しばらく進むと大きな空間に出た。そこは今までよりも明るく、天井も高い。そして、そこには――ツチノコがいた。
「ツチノコだ!」
「やったぁ!」
「まさかこんなところで会えるなんて!」
みんな大喜びでツチノコに近づこうとする。だが、私は奇妙な違和感を覚えた。
「待って! 様子が変だよ」
「え?」
「よく見て!」
私はツチノコを指差す。洞窟は薄暗くて分かりにくかったが明らかにおかしな部分がある。私はそれを見過ごせなかった。
「あれはツチノコじゃない!」
「どういうこと?」
「ツチノコはあんなに身体が大きくない。それにツチノコの皮膚はもっと滑らかだよ」
「言われてみると……」
「よく見るとでっかい」
「まるでワニみたいな肌をしているよ」
「じゃあ、こいつはいったい……」
「わからない。だけど、気を付けて!」
私は警戒を強める。そして、ツチノコに似た生き物はこちらに気づいたようだ。
「ガウッ!」
大きな口を開けて襲いかかってくる。
「ライトニング!」
異変に身構えていた私はとっさに雷の球を放つ。それは命中したが、あまり効いている様子がない。
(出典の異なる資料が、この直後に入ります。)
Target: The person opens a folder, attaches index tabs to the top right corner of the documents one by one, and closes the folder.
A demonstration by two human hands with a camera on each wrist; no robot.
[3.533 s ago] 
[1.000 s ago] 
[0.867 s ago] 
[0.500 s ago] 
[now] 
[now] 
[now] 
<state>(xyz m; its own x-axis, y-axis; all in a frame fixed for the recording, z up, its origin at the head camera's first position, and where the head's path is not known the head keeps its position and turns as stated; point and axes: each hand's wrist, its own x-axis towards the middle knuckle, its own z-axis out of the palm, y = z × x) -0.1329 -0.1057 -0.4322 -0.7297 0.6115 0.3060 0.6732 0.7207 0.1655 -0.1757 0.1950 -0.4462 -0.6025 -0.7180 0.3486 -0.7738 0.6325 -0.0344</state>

それにみんなの前で魔法を使ってしまった。記憶操作は何度も使えるものではないのに。
「ユイちゃん! 危ない!」
ミハルちゃんの声にハッとする。いつの間にかツチノコが目の前まで迫っていた。
「くっ!」
私は咄嵯に身を翻すと、攻撃を避けた。そして、杖を構えると呪文を唱える。
「考える時間が無い! ライトニング・ブレード!」
さらに強力な雷の刃でツチノコを攻撃する。
「ギャウゥッ!!」
今度は効果があったようだ。ツチノコは大きく怯むと地面に倒れた。
「今のうちにトドメを刺さないと」
「ユイちゃんダメ!」
「どうして!?」
「こいつの正体が分からない以上、下手に殺すのは危険だと思う」
「でも、このまま放置しておくわけにもいかないし……」
「とりあえず、拘束しておこうよ」
「そうね。わかったわ」
私は魔法でツチノコを縛り上げる。これで身動きは取れないはずだ。
「ふう……なんとか終わったわね」
「そうだね」
「でも、結局こいつがなんなのか分からなかったね」
「そうね。正体を突き止めないと……」
「それよりユイちゃんのさっきの力は?」
「手品よ、手品! 光る爆発を起こすような物を飛ばしたの!」
「なあんだ」
みんな目の前で縛っているツチノコに注目しているし、ここは洞窟で少し暗かったので上手く誤魔化せたようだ。
「そうだ! マサト君」
カエデちゃんがマサト君に尋ねる。
「ツチノコの匂いを辿る事ってできる?」
「ああ。一応犬を連れてきているけど……」
「なら、こいつを逃がして後を辿っていけばいいんじゃないかな?」
「なるほど。そうすれば、本物の居場所が分かるかもしれない」
「じゃあ、決まりね」
こうして、私達の目的は決まった。後は実行に移すだけだ。